Collected data entries:
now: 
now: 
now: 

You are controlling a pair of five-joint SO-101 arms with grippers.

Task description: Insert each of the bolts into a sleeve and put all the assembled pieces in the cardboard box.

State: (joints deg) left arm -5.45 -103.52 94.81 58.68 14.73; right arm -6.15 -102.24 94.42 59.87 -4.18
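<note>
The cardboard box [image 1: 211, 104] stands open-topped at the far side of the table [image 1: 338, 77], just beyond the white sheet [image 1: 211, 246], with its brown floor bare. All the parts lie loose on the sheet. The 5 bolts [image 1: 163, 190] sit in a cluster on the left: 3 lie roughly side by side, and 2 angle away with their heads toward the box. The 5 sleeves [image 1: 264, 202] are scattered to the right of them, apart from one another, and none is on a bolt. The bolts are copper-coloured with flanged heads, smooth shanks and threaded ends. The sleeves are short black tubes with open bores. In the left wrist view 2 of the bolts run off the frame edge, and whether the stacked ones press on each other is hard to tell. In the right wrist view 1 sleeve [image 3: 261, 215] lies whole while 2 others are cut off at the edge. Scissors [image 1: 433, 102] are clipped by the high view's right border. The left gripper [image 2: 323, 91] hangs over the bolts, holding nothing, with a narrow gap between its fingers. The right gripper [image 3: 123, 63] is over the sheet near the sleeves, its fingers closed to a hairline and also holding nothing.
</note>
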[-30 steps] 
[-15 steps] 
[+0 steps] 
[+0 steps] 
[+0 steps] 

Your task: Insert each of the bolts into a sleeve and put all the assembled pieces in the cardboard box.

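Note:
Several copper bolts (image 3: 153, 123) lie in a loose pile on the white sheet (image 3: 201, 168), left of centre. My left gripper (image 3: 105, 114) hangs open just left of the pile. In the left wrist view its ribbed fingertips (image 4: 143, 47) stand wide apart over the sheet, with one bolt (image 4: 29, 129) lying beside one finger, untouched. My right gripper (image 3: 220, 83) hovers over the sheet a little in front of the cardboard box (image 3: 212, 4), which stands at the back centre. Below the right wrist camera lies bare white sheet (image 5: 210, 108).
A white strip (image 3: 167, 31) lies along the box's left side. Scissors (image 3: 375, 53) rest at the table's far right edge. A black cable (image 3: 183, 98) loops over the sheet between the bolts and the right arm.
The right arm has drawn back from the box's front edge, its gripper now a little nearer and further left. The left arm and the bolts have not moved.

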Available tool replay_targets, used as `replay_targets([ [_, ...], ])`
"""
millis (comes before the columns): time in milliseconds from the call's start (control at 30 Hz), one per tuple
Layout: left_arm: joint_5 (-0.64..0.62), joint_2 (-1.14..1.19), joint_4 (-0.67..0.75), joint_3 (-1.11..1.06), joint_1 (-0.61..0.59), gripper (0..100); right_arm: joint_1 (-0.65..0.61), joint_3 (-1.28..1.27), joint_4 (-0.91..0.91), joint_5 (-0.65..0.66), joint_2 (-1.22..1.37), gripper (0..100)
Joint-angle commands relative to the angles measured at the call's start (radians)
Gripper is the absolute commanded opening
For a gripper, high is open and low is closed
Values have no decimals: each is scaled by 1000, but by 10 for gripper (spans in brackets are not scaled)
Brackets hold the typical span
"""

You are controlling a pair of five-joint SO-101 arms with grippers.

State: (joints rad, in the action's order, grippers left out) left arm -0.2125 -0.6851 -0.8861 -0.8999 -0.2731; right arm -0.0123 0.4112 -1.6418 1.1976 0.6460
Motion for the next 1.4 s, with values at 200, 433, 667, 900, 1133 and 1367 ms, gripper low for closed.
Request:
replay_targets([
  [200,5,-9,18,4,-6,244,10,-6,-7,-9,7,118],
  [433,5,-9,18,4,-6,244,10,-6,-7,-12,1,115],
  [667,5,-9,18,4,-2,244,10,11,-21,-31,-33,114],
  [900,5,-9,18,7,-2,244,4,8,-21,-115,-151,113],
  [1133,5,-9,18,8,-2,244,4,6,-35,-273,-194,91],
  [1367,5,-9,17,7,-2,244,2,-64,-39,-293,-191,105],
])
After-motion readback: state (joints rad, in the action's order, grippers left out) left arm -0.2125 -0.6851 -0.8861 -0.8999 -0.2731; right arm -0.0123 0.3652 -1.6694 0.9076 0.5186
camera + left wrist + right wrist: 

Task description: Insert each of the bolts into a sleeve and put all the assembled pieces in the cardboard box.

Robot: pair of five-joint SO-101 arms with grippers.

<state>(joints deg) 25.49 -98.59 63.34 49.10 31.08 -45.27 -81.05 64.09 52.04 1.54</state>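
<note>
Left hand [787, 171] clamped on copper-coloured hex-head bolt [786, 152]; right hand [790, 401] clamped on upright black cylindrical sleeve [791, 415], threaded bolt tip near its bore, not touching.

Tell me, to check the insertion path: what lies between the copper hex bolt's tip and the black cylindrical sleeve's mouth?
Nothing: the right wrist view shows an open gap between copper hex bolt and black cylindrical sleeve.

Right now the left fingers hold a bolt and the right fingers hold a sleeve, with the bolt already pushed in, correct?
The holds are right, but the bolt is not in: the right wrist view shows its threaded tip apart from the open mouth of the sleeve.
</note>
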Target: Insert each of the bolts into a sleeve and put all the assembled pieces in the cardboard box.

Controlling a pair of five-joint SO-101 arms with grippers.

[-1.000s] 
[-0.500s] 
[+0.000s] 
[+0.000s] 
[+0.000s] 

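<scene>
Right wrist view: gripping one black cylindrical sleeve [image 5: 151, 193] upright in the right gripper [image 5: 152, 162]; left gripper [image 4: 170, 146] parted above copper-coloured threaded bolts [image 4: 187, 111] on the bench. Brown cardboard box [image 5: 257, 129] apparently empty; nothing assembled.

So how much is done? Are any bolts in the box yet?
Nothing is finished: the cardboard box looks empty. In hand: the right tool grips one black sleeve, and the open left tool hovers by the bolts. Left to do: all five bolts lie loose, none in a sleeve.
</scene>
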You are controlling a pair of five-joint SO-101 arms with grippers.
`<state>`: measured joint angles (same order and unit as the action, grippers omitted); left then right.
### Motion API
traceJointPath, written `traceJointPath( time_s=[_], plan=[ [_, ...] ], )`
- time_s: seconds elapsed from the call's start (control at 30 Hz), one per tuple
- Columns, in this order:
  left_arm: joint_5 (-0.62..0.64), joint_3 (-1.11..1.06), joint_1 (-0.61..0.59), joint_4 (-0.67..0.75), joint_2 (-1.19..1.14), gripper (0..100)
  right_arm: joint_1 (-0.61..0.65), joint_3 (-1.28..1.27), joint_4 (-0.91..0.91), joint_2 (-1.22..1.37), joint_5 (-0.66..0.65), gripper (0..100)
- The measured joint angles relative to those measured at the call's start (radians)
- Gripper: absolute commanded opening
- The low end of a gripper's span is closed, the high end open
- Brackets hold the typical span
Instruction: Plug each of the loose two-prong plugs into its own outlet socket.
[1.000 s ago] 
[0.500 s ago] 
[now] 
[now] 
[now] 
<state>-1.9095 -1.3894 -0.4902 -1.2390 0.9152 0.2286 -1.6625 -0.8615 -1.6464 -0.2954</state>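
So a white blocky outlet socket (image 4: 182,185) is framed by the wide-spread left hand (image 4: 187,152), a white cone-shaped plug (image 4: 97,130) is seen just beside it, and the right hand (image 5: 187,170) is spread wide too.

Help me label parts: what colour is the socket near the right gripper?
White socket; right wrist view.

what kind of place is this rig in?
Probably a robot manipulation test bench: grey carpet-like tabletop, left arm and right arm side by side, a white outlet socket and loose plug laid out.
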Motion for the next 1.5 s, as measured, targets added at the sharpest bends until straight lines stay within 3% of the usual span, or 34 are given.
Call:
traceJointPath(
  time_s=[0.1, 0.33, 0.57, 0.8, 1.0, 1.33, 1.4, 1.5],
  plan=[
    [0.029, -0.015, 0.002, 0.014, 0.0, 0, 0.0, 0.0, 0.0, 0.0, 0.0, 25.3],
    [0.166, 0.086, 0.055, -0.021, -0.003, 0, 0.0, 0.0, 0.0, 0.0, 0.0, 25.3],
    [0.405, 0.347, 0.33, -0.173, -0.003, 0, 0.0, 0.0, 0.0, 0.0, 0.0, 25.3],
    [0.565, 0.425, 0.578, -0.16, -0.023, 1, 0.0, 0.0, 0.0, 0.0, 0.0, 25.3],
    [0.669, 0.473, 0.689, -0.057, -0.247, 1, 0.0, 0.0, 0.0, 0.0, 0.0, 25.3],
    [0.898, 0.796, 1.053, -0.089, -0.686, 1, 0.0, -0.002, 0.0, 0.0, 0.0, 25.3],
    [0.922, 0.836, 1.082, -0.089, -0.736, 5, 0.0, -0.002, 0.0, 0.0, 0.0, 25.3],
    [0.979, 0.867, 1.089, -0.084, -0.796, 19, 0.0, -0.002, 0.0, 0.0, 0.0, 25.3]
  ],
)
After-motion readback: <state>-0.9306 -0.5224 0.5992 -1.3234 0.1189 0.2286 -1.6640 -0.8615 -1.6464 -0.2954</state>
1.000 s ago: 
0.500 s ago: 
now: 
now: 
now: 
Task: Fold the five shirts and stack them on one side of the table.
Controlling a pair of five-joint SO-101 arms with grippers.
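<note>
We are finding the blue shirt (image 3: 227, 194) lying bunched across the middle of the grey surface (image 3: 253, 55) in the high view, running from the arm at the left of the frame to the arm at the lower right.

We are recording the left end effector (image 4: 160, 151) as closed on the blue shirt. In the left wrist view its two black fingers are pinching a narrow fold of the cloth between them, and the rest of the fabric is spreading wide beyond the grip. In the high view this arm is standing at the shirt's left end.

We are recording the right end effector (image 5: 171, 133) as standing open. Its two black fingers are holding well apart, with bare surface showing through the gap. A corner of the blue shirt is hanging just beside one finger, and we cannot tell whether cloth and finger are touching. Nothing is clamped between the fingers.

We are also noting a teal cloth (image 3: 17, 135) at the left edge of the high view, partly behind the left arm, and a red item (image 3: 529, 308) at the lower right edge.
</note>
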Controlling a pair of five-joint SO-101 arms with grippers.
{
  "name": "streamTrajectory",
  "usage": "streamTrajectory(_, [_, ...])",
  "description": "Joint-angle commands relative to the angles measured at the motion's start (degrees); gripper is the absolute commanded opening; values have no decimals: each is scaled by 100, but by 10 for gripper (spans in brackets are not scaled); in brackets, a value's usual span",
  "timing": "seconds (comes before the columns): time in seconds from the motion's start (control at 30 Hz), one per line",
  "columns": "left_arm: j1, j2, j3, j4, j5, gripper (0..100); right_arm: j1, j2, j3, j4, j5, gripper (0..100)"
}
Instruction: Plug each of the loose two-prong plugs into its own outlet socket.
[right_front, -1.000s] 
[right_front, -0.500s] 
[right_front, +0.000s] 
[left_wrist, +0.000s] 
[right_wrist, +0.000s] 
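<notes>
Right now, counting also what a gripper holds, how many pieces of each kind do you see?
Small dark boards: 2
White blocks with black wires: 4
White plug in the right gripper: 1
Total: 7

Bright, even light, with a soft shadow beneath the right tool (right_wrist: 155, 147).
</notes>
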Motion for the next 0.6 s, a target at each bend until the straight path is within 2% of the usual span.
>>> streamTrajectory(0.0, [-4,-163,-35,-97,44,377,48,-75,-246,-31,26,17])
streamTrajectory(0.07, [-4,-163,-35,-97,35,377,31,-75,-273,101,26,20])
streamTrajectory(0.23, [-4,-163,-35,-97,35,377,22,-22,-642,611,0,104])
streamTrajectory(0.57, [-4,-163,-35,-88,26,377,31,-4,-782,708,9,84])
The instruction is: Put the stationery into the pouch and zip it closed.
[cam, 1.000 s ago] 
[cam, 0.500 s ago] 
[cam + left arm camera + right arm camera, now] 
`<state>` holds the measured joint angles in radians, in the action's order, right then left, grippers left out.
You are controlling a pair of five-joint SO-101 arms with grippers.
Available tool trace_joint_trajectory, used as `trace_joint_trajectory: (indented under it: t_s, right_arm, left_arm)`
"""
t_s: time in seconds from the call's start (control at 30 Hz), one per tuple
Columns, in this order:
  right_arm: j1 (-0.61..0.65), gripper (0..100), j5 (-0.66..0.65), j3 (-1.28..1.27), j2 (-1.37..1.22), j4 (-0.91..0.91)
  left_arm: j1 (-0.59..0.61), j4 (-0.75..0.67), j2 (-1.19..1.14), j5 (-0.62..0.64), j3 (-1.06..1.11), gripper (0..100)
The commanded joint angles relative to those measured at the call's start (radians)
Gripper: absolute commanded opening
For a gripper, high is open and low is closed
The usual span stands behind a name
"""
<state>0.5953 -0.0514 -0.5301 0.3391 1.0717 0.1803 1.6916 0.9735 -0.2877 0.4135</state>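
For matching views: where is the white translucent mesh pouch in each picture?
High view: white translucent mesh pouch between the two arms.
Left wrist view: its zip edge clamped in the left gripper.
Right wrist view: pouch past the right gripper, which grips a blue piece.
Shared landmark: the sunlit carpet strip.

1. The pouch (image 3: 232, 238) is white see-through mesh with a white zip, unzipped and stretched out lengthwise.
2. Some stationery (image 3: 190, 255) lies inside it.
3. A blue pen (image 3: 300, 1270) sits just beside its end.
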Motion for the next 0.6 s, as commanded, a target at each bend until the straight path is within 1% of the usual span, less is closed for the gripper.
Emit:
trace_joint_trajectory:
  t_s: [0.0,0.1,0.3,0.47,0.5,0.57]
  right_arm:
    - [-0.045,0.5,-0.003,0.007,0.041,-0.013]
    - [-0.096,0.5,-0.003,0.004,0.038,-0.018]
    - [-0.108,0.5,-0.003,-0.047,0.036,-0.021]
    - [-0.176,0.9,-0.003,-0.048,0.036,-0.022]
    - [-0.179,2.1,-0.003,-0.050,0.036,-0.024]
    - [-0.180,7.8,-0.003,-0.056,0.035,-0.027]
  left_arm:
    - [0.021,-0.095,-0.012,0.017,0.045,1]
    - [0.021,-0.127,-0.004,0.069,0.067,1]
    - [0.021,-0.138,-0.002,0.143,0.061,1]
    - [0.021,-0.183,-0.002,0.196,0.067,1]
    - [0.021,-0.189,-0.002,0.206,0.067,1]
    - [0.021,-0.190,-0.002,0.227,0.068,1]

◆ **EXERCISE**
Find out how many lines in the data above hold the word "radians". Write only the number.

◆ **PROBLEM SOLUTION**
4